A magazine of research and ideas from the
faculty of the Kellogg School of Management

Policy Apr 1, 2024

AI Has Entered the Court. Is This Changing Umpires’ Calls?

The Hawk-Eye review system in professional tennis has made umpires more accurate in many cases—but not all.

Based on the research of

David Almog

Romain Gauriot

Lionel Page

Daniel Martin

Michael Meier

Based on the research of

David Almog

Romain Gauriot

Lionel Page

Daniel Martin

Summary New research investigates how the introduction of the Hawk-Eye review system changed umpires’ behavior in professional tennis. Overall, umpires became more accurate when they knew they could be overruled by Hawk-Eye, the study finds.

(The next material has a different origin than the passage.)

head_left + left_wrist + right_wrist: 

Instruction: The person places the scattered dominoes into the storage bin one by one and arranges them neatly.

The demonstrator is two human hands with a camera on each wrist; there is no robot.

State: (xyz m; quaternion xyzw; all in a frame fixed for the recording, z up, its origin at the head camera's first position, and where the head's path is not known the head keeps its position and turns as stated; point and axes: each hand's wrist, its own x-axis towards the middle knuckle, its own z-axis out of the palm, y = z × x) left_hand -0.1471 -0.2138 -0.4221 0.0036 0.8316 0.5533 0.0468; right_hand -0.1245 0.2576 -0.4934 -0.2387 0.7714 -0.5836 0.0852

However, there were certain situations—most notably, close serves—in which umpires began making more mistakes. These findings have implications for other situations in which AI is used to overrule human decision-makers.

Umpires can make or break a sporting event. Just ask Serena Williams.

In 2004, when the tennis star faced Jennifer Capriati at the U.S. Open, a series of controversial calls plagued her in the final set. Williams lost the match and afterward complained that an official’s calls robbed her of a win. Many people agreed.

That bit of umpiring served to usher in the use of Hawk-Eye, an artificial intelligence program that gives technology the final word on whether a ball is in or out of bounds in professional tennis. With AI watching the court, players can challenge an umpire’s call when they believe it is inaccurate. If the system contradicts the original call, the umpire’s decision is overturned.

So how did umpires’ behavior change when they knew Hawk-Eye could overrule them—and what might this tell us about human decision-making in the age of AI?

New research by Kellogg’s Daniel Martin, an associate professor in managerial economics and decision sciences, and David Almog, a PhD student in managerial economics and strategy, takes up these open questions. The study was coauthored by Romain Gauriot of Deakin University and Lionel Page of the University of Queensland.

Using a robust set of Hawk-Eye data, the research team analyzed the technology’s effect on how umpires called matches. What they found: in general, umpires’ accuracy improved when they knew that AI could contradict them; their overall mistake rate dropped by 8 percent after the introduction of Hawk-Eye.

Curiously, however, there were certain situations in which umpires’ mistake rate went up after AI came on the scene. Close serves were the most noticeable: the mistake rate for those rose by 22.9 percent. And the sudden rash of errors, the researchers found, stemmed from a newfound tendency for umpires to call balls in that were actually out. This suggests that, consciously or not, umpires were reacting to new psychological pressures on the court.

Of course, it’s not only tennis umpires whose jobs have been disrupted by AI. Today, many high-stakes fields, including finance and air traffic control, have begun implementing AI oversight systems.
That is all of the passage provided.